Fr. Festus Nzeyimana, Sister Reginette's parish priest, said he talked to her on phone toward the end of 2015. He said she expressed fear of imminent death.
"She told me the situation was bad, that they couldn't walk around in their veils," Nzeyimana said. "They remained holed up in the convent, and no one went out. She said they knew they might die anytime, but they had to obey and continue serving."
On a phone call in early 2016 to her younger sister, Uwinema Clementine, she said their lives were in danger because of the war in Yemen. Clementine pleaded with her to come home, but Sister Reginette said she had elderly patients who needed her more there.

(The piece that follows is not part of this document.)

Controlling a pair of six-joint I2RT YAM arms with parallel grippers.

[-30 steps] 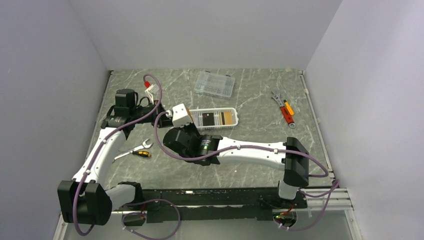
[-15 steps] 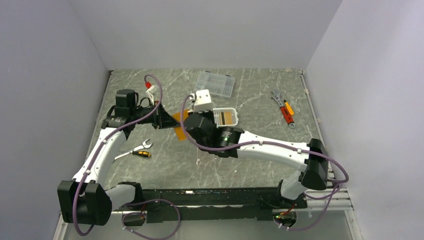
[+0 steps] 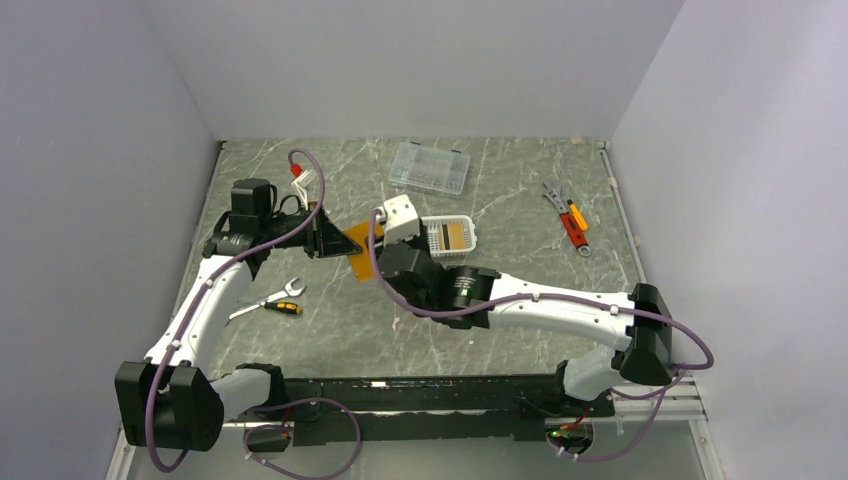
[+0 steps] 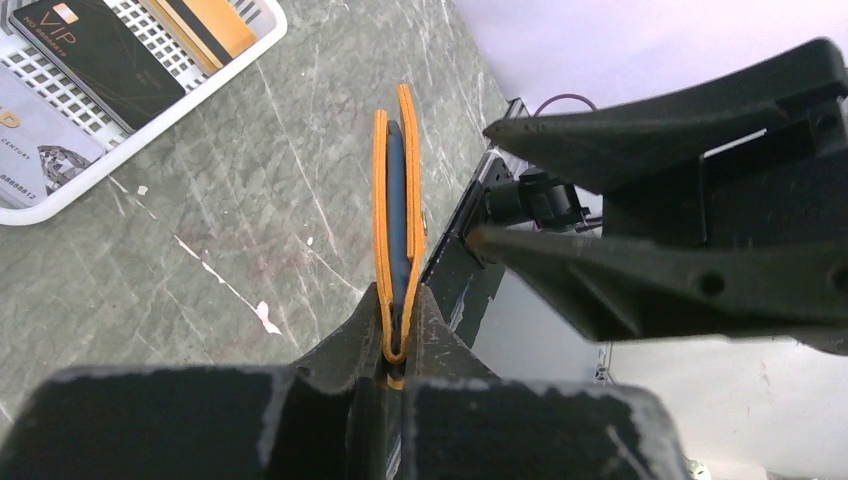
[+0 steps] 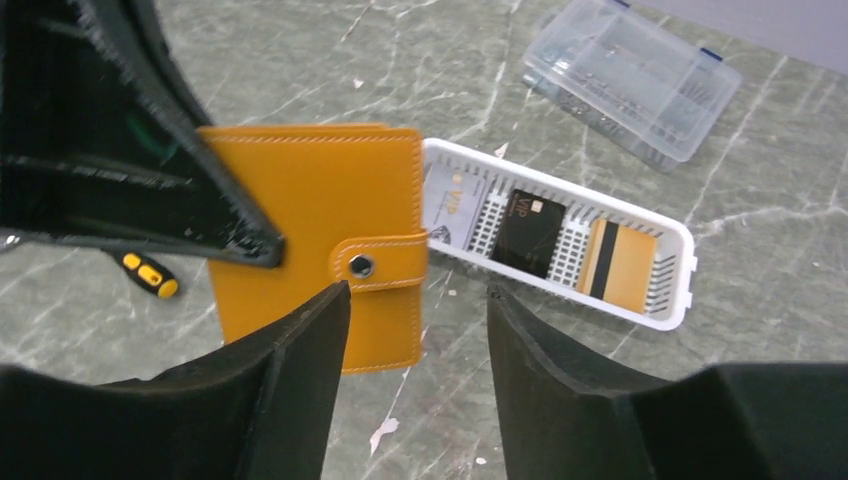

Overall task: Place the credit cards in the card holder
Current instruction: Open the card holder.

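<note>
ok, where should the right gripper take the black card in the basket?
Probably across its long edges, coming straight down: the black card lies in the white basket with bare floor showing either side, while its short ends sit near the walls.

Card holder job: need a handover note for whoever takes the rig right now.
Left gripper: shut on the card holder, held on edge.
Right gripper: jaws open, empty, facing the holder's snap strap.
Grey-white card, black card and gold card: lying in the white basket.
Done: holder picked up; dark layer between its flaps, card or lining, cannot tell.
Left: open the holder, load those three cards.
</note>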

To see if her daughter was safe, Regine went to Kigali to ask the sisters about the situation in Yemen. She said a superior told her, "Pray for your daughter and all will be well. Consider her married because when a girl gets married, she never returns home, no matter what. All I can promise you is if all goes well, she will come home to visit on Dec. 10."
The parents were waiting for Sister Reginette to visit them on the promised date, but it was never going to be. They received the news of her death from the Missionaries of Charity in Kigali on March 4.
They requested to be allowed to at least see the body of their daughter before burial, but Prema said no priest or Missionary of Charity was able to enter the city.
A Catholic woman from Aden volunteered to bury the four sisters in Aden with directions from Sister Dency, the superior of the community at Sana'a, on how to conduct the burial.
A week after Sister Reginette's death, Bishop Harorimana Vincent of the Ruhengeri diocese led religious leaders and the Mugunga village, where Sister Reginette hailed from, in celebrating a Mass in her honor in Janja Parish.
Vincent said he knew Sister Reginette as a girl of decision, and that's why she chose to remain and serve in the war-torn Yemeni environment.
"She is a martyr. And becoming a martyr is not easy," he said. "It is to die for the faith and the service you offer in the church."
[Lilian Muendo is a freelance journalist based in Nairobi, Kenya.]